▶ _WHAT YOU ARE ASKED TO DO_: Transcribe exactly everything in the data below from the line containing "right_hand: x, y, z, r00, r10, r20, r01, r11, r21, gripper" down to the line containing "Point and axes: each", both lines included and nothing further.

▶ _DATA BELOW_:
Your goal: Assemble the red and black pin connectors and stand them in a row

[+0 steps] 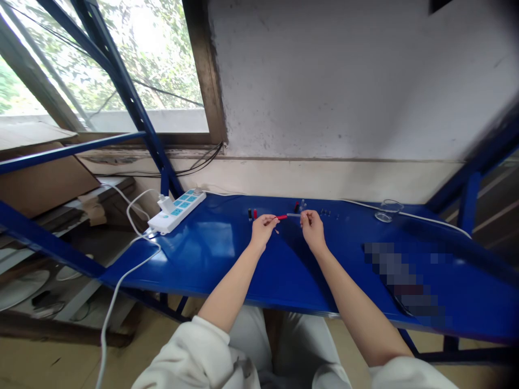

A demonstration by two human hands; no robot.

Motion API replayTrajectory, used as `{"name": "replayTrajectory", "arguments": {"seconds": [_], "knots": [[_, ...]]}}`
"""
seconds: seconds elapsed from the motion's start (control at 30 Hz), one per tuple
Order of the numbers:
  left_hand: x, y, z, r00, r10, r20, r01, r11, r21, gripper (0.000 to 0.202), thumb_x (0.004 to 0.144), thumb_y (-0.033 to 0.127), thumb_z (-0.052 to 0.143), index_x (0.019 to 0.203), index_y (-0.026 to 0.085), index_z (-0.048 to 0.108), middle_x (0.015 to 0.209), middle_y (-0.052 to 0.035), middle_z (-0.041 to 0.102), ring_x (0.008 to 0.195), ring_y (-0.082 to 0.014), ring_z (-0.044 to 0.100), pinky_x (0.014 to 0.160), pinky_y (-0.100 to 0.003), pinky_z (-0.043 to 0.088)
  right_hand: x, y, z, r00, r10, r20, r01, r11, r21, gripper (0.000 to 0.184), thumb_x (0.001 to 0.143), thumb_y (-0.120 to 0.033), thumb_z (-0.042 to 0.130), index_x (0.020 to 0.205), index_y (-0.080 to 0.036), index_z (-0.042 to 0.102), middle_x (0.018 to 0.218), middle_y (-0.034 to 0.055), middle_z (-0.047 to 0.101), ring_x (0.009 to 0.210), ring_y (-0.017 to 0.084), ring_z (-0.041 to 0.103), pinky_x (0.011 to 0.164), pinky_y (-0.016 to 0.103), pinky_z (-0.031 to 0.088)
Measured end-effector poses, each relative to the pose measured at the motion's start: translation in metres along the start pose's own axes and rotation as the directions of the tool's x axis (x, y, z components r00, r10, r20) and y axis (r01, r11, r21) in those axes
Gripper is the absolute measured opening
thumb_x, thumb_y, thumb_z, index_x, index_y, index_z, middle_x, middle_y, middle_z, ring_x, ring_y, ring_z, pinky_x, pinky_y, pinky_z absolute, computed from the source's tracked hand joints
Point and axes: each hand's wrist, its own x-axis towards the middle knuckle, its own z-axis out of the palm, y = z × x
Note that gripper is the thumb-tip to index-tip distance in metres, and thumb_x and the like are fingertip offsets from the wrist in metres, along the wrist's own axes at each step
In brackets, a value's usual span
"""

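Above the blue table my left hand (264, 229) pinches a slim red pen-like piece (281, 217). My right hand (313, 229) is closed on a thin clear tube (293, 215), which lies in line with the red piece. The two look end to end; whether they are joined I cannot tell. Just beyond my left hand stand a small black piece (250, 214) and a small red piece (255, 214). Behind my right hand are small dark red and black pieces (297, 206) and a few clear ones (302, 204), partly hidden by the hand.
A white power strip (177, 212) with a plugged-in adapter lies at the table's left, its cable hanging over the edge. Tiny pieces (325, 212) and a clear round container (383, 217) sit to the right. A blurred-out dark item (405, 281) rests near the front right.
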Motion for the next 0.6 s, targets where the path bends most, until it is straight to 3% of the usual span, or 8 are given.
{"name": "replayTrajectory", "arguments": {"seconds": [0.17, 0.6], "knots": [[-0.002, 0.006, -0.001, 1.0, -0.024, -0.002, 0.024, 1.0, 0.007, 0.01, 0.07, 0.016, 0.061, 0.079, 0.012, 0.061, 0.075, -0.0086, 0.067, 0.063, -0.0125, 0.058, 0.048, -0.02, 0.042, 0.0, -0.001, -0.001, 0.999, 0.036, 0.028, -0.038, 0.996, 0.075, 0.022, 0.081, -0.041, 0.042, 0.08, -0.019, 0.047, 0.062, -0.0024, 0.048, 0.052, 0.009, 0.044, 0.051, 0.022, 0.037], [0.009, -0.011, -0.004, 0.992, -0.018, 0.128, 0.031, 0.995, -0.095, 0.025, 0.068, 0.029, 0.064, 0.085, 0.012, 0.061, 0.08, -0.0094, 0.067, 0.058, -0.0091, 0.054, 0.046, -0.019, 0.035, 0.0, -0.01, -0.004, 0.994, 0.022, 0.11, -0.043, 0.981, 0.187, 0.02, 0.079, -0.039, 0.047, 0.078, -0.019, 0.048, 0.059, -0.0036, 0.046, 0.051, 0.009, 0.043, 0.052, 0.023, 0.037]]}}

▶ _THE ANSWER_:
  right_hand: x, y, z, r00, r10, r20, r01, r11, r21, gripper (0.000 to 0.184), thumb_x (0.001 to 0.143), thumb_y (-0.120 to 0.033), thumb_z (-0.042 to 0.130), index_x (0.020 to 0.205), index_y (-0.080 to 0.036), index_z (-0.042 to 0.102), middle_x (0.018 to 0.218), middle_y (-0.034 to 0.055), middle_z (-0.047 to 0.101), ring_x (0.009 to 0.210), ring_y (-0.017 to 0.084), ring_z (-0.041 to 0.103), pinky_x (0.011 to 0.164), pinky_y (-0.016 to 0.103), pinky_z (-0.031 to 0.088)
Measured end-effector poses, each relative to the pose measured at the motion's start: translation in metres along the start pose's own axes and rotation as the directions of the tool's x axis (x, y, z components r00, r10, r20) and y axis (r01, r11, r21) in those axes
Gripper is the absolute measured opening
thumb_x, thumb_y, thumb_z, index_x, index_y, index_z, middle_x, middle_y, middle_z, ring_x, ring_y, ring_z, pinky_x, pinky_y, pinky_z absolute, computed from the source's tracked hand joints
Point and axes: each hand's wrist, its own x-axis towards the middle knuckle, its own z-axis out of the palm, y = z × x

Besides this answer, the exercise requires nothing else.